● TO DO
Repeat each record that follows, keeping it identical.

● RECORD SET

↓

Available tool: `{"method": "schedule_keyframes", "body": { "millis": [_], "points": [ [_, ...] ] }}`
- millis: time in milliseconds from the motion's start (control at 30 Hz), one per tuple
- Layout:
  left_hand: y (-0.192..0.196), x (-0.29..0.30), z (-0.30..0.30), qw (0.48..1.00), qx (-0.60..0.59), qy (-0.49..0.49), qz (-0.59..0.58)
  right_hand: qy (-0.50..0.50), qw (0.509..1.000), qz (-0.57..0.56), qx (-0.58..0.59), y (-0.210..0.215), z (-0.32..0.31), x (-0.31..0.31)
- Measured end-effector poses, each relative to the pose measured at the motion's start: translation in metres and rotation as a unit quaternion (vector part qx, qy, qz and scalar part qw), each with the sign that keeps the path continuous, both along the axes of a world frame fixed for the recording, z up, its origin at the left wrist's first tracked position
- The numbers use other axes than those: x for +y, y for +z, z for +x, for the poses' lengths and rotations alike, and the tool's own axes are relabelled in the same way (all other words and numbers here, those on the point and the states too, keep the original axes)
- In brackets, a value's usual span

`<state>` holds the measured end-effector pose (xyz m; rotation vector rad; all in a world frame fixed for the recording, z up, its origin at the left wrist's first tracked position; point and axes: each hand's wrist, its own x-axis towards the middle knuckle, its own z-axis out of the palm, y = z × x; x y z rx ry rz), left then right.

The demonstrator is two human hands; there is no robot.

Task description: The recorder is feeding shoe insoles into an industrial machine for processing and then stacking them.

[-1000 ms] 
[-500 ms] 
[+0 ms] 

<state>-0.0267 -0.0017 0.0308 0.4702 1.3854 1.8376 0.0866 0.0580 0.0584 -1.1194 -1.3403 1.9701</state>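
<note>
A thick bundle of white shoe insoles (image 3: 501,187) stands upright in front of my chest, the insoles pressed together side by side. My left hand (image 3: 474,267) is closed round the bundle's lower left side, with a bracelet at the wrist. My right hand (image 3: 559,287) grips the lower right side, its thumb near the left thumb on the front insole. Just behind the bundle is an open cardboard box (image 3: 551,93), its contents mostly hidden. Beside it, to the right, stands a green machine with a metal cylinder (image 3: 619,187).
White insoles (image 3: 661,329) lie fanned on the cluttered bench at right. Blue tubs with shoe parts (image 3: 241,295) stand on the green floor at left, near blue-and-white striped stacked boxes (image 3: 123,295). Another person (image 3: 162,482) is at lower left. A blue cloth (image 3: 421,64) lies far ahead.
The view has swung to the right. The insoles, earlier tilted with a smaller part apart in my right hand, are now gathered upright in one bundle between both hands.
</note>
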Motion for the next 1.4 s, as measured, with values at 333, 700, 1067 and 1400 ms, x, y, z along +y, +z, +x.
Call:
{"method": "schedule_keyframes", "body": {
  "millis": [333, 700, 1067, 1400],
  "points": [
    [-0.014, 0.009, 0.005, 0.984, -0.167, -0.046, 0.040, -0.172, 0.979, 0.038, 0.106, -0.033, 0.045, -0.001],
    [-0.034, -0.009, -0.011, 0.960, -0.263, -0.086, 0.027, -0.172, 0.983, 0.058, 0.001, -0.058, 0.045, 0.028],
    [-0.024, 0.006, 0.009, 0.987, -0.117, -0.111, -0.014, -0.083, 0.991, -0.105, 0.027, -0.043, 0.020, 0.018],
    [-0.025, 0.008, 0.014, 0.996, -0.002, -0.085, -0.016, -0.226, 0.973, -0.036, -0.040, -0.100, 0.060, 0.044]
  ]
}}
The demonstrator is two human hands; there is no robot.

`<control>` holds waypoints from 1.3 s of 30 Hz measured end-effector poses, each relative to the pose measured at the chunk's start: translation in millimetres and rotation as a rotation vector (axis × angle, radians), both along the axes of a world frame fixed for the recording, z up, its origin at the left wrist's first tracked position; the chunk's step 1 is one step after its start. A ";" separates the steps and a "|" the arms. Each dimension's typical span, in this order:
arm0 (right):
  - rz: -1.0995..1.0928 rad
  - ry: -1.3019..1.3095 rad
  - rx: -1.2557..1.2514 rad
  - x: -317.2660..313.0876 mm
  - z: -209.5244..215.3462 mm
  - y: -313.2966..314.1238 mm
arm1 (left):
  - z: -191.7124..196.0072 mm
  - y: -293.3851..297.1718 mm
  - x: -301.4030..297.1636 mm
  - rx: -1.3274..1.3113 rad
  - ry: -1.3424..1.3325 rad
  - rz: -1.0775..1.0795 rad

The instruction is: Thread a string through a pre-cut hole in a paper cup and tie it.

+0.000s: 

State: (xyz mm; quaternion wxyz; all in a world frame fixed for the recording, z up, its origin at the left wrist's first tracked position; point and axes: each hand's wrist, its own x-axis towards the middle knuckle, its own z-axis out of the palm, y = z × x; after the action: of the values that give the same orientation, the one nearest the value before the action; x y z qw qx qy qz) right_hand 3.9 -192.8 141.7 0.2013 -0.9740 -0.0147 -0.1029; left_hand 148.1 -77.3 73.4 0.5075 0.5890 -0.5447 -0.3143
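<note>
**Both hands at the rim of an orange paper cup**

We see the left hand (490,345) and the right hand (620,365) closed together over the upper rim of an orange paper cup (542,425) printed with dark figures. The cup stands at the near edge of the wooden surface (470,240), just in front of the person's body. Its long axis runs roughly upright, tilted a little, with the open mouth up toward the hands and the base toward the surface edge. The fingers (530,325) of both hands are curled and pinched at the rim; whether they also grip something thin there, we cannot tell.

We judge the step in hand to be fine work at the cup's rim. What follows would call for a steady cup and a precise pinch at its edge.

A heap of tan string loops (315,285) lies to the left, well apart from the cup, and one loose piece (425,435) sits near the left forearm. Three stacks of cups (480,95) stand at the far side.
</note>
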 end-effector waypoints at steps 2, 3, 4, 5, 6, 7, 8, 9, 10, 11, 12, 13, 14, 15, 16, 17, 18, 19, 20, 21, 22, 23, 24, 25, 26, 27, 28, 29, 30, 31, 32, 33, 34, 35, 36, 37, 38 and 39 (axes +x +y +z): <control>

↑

● REPLY TO THE TASK
Available tool: `{"method": "schedule_keyframes", "body": { "millis": [_], "points": [ [_, ...] ] }}`
- millis: time in milliseconds from the motion's start (control at 30 Hz), one per tuple
- Layout:
  left_hand: y (-0.192..0.196), x (-0.29..0.30), z (-0.30..0.30), qw (0.48..1.00), qx (-0.60..0.59), qy (-0.49..0.49), qz (-0.59..0.58)
  right_hand: qy (-0.50..0.50), qw (0.509..1.000), qz (-0.57..0.56), qx (-0.58..0.59), y (-0.210..0.215), z (-0.32..0.31), x (-0.31..0.31)
- Measured end-effector poses, each relative to the pose measured at the motion's start: translation in metres and rotation as a unit quaternion (vector part qx, qy, qz and scalar part qw), each with the sign that keeps the path continuous, both along the axes of a world frame fixed for the recording, z up, its origin at the left wrist's first tracked position
- The numbers use other axes than those: x for +y, y for +z, z for +x, for the poses' lengths and rotations alike, and the tool's own axes are relabelled in the same way (all other words and numbers here, those on the point and the states too, keep the original axes)
- In brackets, a value's usual span

`<state>` holds the measured end-effector pose (xyz m; rotation vector rad; all in a world frame fixed for the recording, z up, its origin at the left wrist's first tracked position; point and axes: each hand's wrist, its own x-axis towards the middle knuckle, its own z-axis out of the palm, y = z × x; x y z rx ry rz), left then right.

The demonstrator is two human hands; there is no robot.

Task description: The recorder is feeding shoe insoles into an industrial machine for processing and then stacking them.

[-1000 ms] 
[-500 ms] 
[+0 ms] 

<state>-0.0267 -0.0017 0.0308 0.4702 1.3854 1.8376 0.0866 0.0580 0.0584 -1.1194 -1.3403 1.9701</state>
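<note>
A thick bundle of white shoe insoles (image 3: 501,187) stands upright in front of my chest, the insoles pressed together side by side. My left hand (image 3: 474,267) is closed round the bundle's lower left side, with a bracelet at the wrist. My right hand (image 3: 559,287) grips the lower right side, its thumb near the left thumb on the front insole. Just behind the bundle is an open cardboard box (image 3: 551,93), its contents mostly hidden. Beside it, to the right, stands a green machine with a metal cylinder (image 3: 619,187).
White insoles (image 3: 661,329) lie fanned on the cluttered bench at right. Blue tubs with shoe parts (image 3: 241,295) stand on the green floor at left, near blue-and-white striped stacked boxes (image 3: 123,295). Another person (image 3: 162,482) is at lower left. A blue cloth (image 3: 421,64) lies far ahead.
The view has swung to the right. The insoles, earlier tilted with a smaller part apart in my right hand, are now gathered upright in one bundle between both hands.
</note>
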Motion for the next 1.4 s, as measured, with values at 333, 700, 1067 and 1400 ms, x, y, z along +y, +z, +x.
Call:
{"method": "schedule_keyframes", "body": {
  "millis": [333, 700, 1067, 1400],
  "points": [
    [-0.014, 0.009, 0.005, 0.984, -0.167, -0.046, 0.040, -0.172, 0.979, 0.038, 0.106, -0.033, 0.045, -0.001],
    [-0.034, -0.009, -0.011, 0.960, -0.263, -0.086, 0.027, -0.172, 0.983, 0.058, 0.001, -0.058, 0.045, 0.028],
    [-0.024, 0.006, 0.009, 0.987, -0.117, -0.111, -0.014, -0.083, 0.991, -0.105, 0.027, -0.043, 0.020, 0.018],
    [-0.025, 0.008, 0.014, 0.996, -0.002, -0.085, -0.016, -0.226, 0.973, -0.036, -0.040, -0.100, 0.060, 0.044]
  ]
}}
The demonstrator is two human hands; there is no robot.

`<control>` holds waypoints from 1.3 s of 30 Hz measured end-effector poses, each relative to the pose measured at the chunk's start: translation in millimetres and rotation as a rotation vector (axis × angle, radians), both along the axes of a world frame fixed for the recording, z up, its origin at the left wrist's first tracked position; the chunk's step 1 is one step after its start. A ";" separates the steps and a "|" the arms. Each dimension's typical span, in this order:
arm0 (right):
  - rz: -1.0995..1.0928 rad
  - ry: -1.3019..1.3095 rad
  - rx: -1.2557..1.2514 rad
  - x: -317.2660..313.0876 mm
  - z: -209.5244..215.3462 mm
  - y: -313.2966..314.1238 mm
arm1 (left):
  - z: -191.7124..196.0072 mm
  - y: -293.3851..297.1718 mm
  - x: -301.4030..297.1636 mm
  - rx: -1.3274..1.3113 rad
  - ry: -1.3424..1.3325 rad
  - rz: -1.0775..1.0795 rad

The instruction is: Thread a string through a pre-cut hole in a paper cup and tie it.

+0.000s: 

State: (xyz mm; quaternion wxyz; all in a world frame fixed for the recording, z up, its origin at the left wrist's first tracked position; point and axes: each hand's wrist, its own x-axis towards the middle knuckle, its own z-axis out of the palm, y = z × x; after the action: of the values that give the same orientation, the one nearest the value before the action; x y z qw qx qy qz) right_hand 3.9 -192.8 141.7 0.2013 -0.9740 -0.0147 -0.1029; left_hand 148.1 -77.3 73.4 0.5075 0.5890 -0.5447 -0.3143
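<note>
**Both hands at the rim of an orange paper cup**

We see the left hand (490,345) and the right hand (620,365) closed together over the upper rim of an orange paper cup (542,425) printed with dark figures. The cup stands at the near edge of the wooden surface (470,240), just in front of the person's body. Its long axis runs roughly upright, tilted a little, with the open mouth up toward the hands and the base toward the surface edge. The fingers (530,325) of both hands are curled and pinched at the rim; whether they also grip something thin there, we cannot tell.

We judge the step in hand to be fine work at the cup's rim. What follows would call for a steady cup and a precise pinch at its edge.

A heap of tan string loops (315,285) lies to the left, well apart from the cup, and one loose piece (425,435) sits near the left forearm. Three stacks of cups (480,95) stand at the far side.
</note>
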 end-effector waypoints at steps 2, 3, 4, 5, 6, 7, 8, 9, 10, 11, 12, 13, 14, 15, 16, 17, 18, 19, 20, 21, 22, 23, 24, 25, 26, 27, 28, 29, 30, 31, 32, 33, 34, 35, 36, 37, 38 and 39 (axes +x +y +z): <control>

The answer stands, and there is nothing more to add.